Farida B. Ahmad, MPH, a researcher in the CDC’s National Center for Health Statistics, and colleagues reported that certain populations had higher overall death rates due to COVID-19, including adults aged at least 85 years (1,797.8 deaths per 100,000 population), as well as a higher age-adjusted death rate for men compared with women (115 vs. 72.5 deaths per 100,000 population). Deaths associated with COVID-19 also varied by race and ethnicity: the highest death rates occurred in Native American and Native Alaskan populations (187.8 deaths per 100,000 population) and Hispanic populations (164.3 deaths per 100,000 per population).

Source: CDC
Source: CDC

Overall, the age-adjusted death rate in the country increased by 15.9% in 2020 vs. 2019, representing the first increase since 2017, according to the CDC. The report showed that COVID-19 was the underlying or contributing cause of death for 345,323 people in 2020.

In another report that evaluated death certificates from 2020, data showed that 378,048 death certificates that were reported to the CDC by Feb. 22, 2021, listed the ICD-10 code for COVID-19.

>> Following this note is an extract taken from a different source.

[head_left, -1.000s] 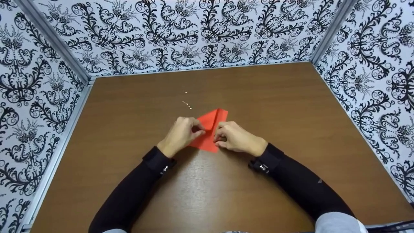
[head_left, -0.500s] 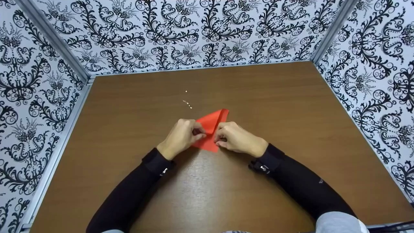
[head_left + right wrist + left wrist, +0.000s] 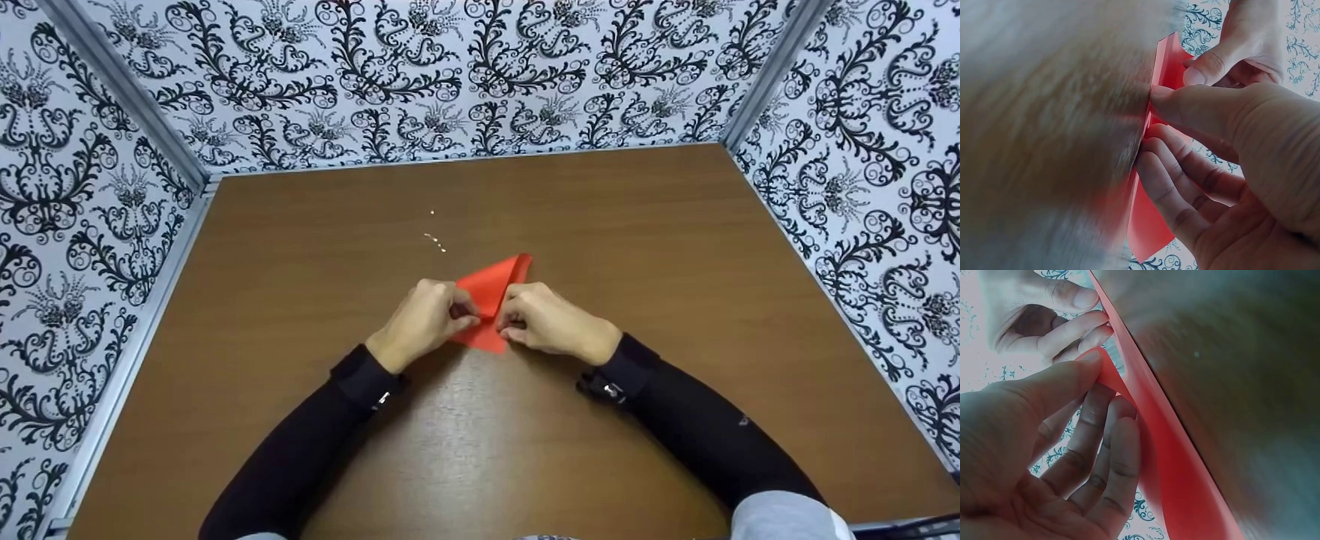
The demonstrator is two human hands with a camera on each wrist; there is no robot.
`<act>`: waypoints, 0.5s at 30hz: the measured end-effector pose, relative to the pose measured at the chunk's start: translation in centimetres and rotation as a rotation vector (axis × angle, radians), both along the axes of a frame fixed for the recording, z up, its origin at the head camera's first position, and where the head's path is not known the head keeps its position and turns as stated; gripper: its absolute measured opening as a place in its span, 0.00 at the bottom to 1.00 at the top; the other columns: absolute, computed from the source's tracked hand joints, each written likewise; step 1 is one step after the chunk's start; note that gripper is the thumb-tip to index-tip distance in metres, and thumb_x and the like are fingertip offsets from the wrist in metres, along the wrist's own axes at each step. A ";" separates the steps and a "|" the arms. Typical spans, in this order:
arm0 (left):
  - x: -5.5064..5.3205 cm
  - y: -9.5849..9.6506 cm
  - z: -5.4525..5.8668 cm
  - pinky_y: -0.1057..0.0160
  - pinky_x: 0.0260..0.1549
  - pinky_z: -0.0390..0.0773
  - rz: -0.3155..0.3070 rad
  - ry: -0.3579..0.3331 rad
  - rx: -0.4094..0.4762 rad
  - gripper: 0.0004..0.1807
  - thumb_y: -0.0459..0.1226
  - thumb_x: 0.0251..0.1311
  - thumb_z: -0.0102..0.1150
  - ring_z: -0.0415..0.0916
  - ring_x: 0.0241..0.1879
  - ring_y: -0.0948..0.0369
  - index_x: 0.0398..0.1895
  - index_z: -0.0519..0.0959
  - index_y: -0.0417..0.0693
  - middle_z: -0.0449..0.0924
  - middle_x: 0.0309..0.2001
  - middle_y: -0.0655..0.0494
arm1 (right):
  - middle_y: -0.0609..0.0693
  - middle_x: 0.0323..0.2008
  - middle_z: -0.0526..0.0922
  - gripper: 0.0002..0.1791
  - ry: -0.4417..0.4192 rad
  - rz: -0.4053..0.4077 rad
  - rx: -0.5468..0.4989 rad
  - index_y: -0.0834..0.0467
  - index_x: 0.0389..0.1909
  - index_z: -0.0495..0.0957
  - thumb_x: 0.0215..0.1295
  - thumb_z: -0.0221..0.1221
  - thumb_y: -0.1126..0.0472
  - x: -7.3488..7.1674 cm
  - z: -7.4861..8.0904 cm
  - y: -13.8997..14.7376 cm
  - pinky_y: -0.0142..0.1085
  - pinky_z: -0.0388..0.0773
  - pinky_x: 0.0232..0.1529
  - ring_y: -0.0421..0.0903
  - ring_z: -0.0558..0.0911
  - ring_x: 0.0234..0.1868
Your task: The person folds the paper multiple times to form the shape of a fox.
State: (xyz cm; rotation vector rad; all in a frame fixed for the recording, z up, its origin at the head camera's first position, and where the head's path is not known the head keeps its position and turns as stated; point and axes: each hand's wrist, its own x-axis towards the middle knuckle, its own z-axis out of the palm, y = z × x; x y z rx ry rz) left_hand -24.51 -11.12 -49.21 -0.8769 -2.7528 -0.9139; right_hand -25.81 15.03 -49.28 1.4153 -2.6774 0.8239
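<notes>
A red sheet of paper (image 3: 487, 289) lies on the table, creased lengthwise, its left part lifted into a curved flap. My left hand (image 3: 427, 319) pinches the flap's edge between thumb and fingertips; the left wrist view shows the raised paper (image 3: 1112, 374) at that thumb. My right hand (image 3: 551, 319) holds the sheet down near its right edge with bent fingers. In the right wrist view, the right thumb and fingertips (image 3: 1154, 163) meet the paper (image 3: 1148, 219) low against the tabletop. The hands partly hide the sheet in the head view.
Small bright specks (image 3: 435, 240), perhaps light reflections, show on the brown wooden table (image 3: 315, 217) beyond the left hand. Patterned black-and-white panels (image 3: 480, 82) with grey metal corner posts (image 3: 772, 75) enclose the table at the back and sides.
My left hand has drawn the flap slightly toward me and to the right, so it curls further over the sheet. The right hand stays almost still.
</notes>
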 end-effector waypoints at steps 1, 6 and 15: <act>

Concerns have previously been raised about whether some deaths were being misclassified as COVID-19, but the CDC’s assessment of the data does not support these concerns, according to Adi V. Gundlapalli, MD, PhD, chief public health informatics officer for the Center for Surveillance, Epidemiology and Laboratory Services and member of the CDC COVID-19 response team, and colleagues.

Among the death certificates that included the COVID-19 code, 357,133 (94.5%) listed at least one other ICD-10 code. Of that, 97.3% had “a co-occurring diagnosis that was a plausible chain-of-event condition (eg, pneumonia or respiratory failure), a significant contributing condition (eg, hypertension or diabetes), or both,” Gundlapalli and colleagues wrote in the report.

The data showed that 330,198 death certificates listed COVID-19 in Part I of the ICD-10 diagnosis code. Of these, the most frequent chain-of-event diagnoses were pneumonia (45%) and acute respiratory failure (20%), and the most frequent significant contributing conditions were essential hypertension (18%) and diabetes (10%). Gundlapalli and colleagues wrote that these conditions “were consistent with those reported in clinical and epidemiologic studies to occur among patients with severe COVID-19-associated outcomes.”

For the remaining 5.5% of death certificates that listed COVID-19 without any other conditions, the report said “attributability of death to COVID-19 could not be evaluated ... and represents an opportunity for improvement in documentation.”

“These findings support the accuracy of COVID-19 mortality surveillance in the United States using official death certificates,” the researchers wrote.